**REQUIRED WORK**.
State, as a bare number, how many lines below contain "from".

**STORED DATA**.
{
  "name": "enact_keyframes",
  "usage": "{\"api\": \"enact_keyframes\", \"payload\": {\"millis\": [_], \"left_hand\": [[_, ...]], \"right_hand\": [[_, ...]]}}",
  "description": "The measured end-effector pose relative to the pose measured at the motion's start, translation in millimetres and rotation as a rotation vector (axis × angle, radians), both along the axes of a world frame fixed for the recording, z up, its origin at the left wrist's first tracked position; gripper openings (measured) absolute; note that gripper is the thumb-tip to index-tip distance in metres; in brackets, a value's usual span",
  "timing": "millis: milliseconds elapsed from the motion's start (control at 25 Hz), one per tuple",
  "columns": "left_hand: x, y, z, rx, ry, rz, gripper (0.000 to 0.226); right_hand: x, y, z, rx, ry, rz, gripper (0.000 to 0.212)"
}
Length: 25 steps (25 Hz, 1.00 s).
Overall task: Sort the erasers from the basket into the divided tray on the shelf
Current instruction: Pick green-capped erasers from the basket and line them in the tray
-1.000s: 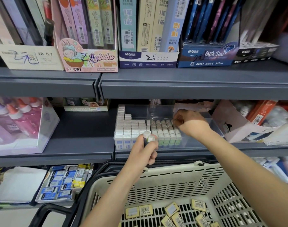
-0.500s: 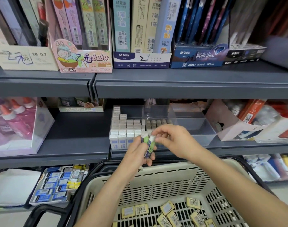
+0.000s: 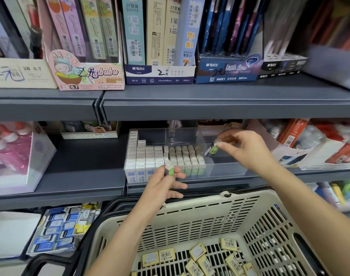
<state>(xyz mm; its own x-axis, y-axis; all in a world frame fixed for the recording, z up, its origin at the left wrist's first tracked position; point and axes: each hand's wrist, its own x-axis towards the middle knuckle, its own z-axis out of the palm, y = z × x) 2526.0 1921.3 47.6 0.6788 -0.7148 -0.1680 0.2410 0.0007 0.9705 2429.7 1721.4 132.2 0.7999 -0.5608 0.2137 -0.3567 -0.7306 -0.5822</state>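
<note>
Standing on the upper shelf, a white box (image 3: 160,73) reads "M&G" with "2 HB" penned on it, a blue box (image 3: 228,73) "Little Star 840X1", a pink box (image 3: 86,76) "2B 0.7". Below, the right hand (image 3: 245,151) pinches a green-sleeved eraser (image 3: 211,151) by its white upper end above the clear tray (image 3: 226,170), just right of the standing rows (image 3: 187,158). Its long axis tilts, lower end pointing down-left. The left hand (image 3: 160,186) grips a second eraser (image 3: 169,169), roughly upright, before the tray's front wall, above the basket (image 3: 190,213).

At centre frame, the divided tray's (image 3: 226,170) right compartment lay open; its left ones were packed with erasers (image 3: 148,156). The upper shelf (image 3: 210,108) overhung above, the basket (image 3: 190,222) rim close below.
</note>
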Motion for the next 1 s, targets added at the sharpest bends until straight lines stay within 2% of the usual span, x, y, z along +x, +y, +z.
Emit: {"api": "enact_keyframes", "payload": {"millis": [80,200,440,760,1000], "left_hand": [[0.3,0.3,-0.1,-0.004,0.014,0.010,0.027],[0.7,0.5,-1.3,-0.009,0.026,0.013,0.026],[1.4,-1.2,-1.8,-0.007,0.026,0.007,0.022],[-0.1,-0.5,-1.3,-0.015,0.005,0.007,0.018],[-4.9,-0.2,0.6,0.033,-0.155,-0.042,0.022]], "right_hand": [[-0.5,-2.3,-1.6,-0.112,0.078,-0.003,0.020],[0.7,2.6,-2.8,-0.212,0.102,0.089,0.019],[7.3,7.0,2.0,-0.257,0.145,0.187,0.014],[12.0,-1.6,-4.8,-0.256,0.261,0.187,0.014],[12.7,1.9,-28.8,-0.215,0.394,0.237,0.022]]}}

**EXPECTED OUTPUT**.
3